| What you should do |
Restate the data that follows exactly as it stands, beginning with the first line and ending with the line that contains "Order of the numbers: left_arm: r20".
+++ Source data
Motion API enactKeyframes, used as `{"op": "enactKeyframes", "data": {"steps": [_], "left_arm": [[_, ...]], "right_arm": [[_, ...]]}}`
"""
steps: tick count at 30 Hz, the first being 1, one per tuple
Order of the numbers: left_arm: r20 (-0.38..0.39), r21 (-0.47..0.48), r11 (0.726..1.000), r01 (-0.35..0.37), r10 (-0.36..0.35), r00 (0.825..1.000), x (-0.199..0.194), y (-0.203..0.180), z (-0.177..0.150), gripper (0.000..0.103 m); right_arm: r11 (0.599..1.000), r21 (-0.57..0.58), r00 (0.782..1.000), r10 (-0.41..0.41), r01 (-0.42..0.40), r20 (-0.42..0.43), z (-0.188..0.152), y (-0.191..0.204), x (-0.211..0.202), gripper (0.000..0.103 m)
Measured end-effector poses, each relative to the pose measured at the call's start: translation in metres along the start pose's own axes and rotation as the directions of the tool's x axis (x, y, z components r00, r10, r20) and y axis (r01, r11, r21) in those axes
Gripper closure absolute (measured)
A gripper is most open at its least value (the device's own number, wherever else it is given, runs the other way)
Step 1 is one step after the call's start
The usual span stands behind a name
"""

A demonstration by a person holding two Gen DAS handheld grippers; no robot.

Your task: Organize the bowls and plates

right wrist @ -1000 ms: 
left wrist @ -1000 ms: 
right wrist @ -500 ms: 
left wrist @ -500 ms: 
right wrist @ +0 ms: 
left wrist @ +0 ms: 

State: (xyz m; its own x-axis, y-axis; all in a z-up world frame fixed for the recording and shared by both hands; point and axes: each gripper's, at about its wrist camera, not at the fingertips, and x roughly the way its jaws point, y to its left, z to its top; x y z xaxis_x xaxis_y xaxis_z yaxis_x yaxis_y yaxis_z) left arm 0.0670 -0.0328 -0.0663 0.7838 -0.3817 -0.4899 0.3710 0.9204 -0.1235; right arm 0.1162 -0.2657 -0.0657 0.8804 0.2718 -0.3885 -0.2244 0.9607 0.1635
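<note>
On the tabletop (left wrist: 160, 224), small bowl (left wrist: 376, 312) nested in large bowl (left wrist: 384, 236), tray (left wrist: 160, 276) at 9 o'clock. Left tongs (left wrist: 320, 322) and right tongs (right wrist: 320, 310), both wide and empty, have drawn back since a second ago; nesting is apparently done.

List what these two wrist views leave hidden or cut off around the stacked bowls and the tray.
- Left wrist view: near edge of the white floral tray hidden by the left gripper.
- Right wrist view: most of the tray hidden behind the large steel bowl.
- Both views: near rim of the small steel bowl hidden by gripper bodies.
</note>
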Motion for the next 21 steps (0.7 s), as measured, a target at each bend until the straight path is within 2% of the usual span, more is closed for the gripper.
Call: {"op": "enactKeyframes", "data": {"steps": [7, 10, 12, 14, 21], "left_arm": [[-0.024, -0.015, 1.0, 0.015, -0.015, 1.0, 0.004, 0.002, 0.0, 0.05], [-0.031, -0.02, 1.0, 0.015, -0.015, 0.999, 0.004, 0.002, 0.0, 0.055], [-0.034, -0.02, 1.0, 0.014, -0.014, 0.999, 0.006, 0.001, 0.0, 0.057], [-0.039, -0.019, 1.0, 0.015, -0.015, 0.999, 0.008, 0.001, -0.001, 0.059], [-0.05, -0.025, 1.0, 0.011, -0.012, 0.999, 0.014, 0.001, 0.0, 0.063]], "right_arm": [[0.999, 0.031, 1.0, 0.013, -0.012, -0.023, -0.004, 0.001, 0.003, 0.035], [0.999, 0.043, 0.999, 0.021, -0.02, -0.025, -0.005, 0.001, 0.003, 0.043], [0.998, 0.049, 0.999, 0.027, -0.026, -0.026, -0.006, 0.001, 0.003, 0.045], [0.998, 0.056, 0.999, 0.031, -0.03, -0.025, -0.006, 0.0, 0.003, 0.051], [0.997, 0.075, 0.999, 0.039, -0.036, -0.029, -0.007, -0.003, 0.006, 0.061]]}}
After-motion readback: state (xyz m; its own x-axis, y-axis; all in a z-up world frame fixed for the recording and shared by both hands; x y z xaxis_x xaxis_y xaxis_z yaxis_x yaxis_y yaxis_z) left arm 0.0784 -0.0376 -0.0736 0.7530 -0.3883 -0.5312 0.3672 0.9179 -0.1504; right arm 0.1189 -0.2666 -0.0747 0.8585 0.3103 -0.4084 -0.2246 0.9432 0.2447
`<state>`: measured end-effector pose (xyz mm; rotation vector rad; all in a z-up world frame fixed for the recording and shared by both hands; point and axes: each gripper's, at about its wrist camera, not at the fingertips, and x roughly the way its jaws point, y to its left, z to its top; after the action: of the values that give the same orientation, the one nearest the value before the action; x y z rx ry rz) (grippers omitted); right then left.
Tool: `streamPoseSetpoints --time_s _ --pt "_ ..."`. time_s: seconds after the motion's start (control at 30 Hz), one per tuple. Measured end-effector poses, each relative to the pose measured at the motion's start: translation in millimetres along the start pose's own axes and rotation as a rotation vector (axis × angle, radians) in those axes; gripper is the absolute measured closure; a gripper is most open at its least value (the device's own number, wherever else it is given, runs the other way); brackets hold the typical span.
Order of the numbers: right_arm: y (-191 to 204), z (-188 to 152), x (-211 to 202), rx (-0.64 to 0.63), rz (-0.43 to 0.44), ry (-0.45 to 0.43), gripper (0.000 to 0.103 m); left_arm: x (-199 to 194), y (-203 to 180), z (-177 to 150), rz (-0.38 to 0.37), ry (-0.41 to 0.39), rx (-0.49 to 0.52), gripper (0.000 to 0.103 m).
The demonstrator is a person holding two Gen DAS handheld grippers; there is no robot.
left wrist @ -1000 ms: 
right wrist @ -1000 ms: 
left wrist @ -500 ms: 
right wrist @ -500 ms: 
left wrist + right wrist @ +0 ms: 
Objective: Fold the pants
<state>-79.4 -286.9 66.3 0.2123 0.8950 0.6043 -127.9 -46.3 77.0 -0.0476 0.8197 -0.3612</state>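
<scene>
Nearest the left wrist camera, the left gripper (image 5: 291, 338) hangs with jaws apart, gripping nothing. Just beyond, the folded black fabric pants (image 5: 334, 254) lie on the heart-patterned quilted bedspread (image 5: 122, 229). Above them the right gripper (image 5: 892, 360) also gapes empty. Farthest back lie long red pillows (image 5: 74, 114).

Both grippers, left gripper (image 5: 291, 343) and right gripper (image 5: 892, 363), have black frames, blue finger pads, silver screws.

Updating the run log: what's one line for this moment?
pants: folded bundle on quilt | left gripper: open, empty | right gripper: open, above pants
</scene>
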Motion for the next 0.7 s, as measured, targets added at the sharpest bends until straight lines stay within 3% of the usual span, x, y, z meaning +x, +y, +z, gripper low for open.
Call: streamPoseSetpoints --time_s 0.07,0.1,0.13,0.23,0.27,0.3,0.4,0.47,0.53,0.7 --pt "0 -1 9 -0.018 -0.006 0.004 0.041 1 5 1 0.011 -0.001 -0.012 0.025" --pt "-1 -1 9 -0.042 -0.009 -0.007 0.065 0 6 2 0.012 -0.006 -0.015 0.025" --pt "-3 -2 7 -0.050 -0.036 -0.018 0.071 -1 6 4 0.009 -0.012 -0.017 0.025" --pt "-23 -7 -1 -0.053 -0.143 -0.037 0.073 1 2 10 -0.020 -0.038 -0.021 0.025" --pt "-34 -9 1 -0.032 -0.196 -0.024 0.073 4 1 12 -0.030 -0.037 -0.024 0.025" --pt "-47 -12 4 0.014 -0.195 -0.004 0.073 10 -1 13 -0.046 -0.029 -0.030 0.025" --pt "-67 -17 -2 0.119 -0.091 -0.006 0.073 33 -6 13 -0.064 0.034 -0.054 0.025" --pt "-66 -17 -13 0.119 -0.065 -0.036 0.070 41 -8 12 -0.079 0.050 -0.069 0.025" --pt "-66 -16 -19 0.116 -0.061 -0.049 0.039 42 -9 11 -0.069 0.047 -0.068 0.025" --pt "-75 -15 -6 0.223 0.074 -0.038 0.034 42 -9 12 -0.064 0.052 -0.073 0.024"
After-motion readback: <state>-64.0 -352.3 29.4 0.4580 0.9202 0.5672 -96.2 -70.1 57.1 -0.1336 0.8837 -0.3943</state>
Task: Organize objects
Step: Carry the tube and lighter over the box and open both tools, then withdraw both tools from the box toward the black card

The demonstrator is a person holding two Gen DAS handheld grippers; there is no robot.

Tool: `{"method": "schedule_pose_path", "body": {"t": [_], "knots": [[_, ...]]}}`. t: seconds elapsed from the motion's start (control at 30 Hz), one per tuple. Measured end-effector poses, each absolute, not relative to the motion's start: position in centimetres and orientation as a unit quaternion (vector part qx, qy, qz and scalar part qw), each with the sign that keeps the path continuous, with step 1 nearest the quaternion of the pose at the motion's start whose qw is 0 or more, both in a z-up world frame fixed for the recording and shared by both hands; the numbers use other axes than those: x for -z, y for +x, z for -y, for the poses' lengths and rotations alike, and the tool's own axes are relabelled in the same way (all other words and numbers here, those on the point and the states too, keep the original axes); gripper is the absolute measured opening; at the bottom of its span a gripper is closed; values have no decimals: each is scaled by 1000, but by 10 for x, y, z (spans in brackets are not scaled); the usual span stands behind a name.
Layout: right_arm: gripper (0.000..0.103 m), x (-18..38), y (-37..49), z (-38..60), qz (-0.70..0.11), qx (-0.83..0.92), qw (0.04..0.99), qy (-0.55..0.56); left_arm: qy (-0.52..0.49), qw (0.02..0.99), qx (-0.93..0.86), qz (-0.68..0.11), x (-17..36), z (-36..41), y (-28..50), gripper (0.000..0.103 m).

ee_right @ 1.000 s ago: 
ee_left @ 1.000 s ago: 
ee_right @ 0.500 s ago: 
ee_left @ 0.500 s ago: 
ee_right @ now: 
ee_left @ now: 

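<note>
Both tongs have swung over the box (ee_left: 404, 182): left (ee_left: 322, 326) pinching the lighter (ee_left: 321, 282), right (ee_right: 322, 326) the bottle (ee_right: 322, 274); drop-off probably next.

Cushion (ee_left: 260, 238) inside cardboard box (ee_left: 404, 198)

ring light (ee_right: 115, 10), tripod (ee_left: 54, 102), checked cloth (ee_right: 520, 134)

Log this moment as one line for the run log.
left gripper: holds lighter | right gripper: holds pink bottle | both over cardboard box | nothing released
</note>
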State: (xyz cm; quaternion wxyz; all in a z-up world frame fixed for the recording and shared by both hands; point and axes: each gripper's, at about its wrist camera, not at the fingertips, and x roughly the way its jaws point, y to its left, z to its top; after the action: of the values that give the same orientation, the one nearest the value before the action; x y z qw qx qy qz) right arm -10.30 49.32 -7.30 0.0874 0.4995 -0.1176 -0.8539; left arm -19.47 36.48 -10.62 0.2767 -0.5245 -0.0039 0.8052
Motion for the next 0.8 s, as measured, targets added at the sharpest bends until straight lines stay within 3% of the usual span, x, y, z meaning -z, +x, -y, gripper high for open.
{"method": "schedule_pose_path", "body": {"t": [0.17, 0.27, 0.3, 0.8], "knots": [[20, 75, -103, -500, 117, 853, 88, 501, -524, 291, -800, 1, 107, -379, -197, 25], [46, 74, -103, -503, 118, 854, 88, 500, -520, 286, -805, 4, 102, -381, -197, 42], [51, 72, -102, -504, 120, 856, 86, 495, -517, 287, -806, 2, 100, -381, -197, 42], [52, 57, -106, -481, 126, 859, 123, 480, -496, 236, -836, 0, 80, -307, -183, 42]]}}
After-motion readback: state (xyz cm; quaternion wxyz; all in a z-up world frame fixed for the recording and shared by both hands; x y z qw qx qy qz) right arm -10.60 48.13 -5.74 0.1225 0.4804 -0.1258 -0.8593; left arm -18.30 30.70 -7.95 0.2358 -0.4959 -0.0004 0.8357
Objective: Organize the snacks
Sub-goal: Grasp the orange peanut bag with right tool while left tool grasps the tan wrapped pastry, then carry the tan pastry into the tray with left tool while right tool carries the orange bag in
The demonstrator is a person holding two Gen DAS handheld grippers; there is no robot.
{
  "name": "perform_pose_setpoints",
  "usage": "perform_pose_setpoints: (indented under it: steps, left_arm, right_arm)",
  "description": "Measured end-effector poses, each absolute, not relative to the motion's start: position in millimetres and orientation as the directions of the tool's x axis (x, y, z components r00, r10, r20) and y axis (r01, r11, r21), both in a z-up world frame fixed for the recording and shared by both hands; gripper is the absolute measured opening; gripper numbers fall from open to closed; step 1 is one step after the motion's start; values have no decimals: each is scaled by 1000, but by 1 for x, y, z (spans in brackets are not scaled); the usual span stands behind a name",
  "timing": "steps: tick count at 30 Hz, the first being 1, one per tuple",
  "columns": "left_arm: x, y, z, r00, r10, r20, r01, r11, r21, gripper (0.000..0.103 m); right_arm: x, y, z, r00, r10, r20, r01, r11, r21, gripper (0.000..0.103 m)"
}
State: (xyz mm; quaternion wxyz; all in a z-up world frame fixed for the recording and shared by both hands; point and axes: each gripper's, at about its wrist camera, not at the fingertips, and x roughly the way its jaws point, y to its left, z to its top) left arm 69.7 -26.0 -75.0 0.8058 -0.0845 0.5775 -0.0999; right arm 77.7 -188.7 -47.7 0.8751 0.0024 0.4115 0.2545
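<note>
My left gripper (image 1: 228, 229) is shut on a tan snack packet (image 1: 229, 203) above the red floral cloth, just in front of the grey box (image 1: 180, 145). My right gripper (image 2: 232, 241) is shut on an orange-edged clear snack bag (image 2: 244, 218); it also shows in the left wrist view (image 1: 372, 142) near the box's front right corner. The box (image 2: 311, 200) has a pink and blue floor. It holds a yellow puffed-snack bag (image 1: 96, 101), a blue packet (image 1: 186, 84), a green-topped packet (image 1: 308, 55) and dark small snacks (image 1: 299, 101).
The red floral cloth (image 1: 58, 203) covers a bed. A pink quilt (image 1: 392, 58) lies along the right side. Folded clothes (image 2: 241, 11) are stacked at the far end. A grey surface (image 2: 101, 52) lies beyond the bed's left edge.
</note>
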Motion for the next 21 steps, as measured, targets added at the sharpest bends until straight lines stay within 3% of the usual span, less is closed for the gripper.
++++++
| Written solution |
Motion API enactKeyframes, used as `{"op": "enactKeyframes", "data": {"steps": [_], "left_arm": [[_, ...]], "right_arm": [[_, ...]]}}`
"""
steps: tick count at 30 Hz, the first being 1, one per tuple
Order of the numbers: left_arm: r20 (-0.38..0.39), r21 (-0.47..0.48), r11 (0.726..1.000), r01 (-0.35..0.37), r10 (-0.36..0.35), r00 (0.825..1.000), x (-0.199..0.194), y (-0.203..0.180), z (-0.177..0.150), gripper (0.000..0.103 m); right_arm: r11 (0.599..1.000), r21 (-0.57..0.58), r00 (0.782..1.000), r10 (-0.41..0.41), r01 (-0.42..0.40), r20 (-0.42..0.43), z (-0.188..0.152), y (-0.191..0.204), x (-0.211..0.202), gripper (0.000..0.103 m)

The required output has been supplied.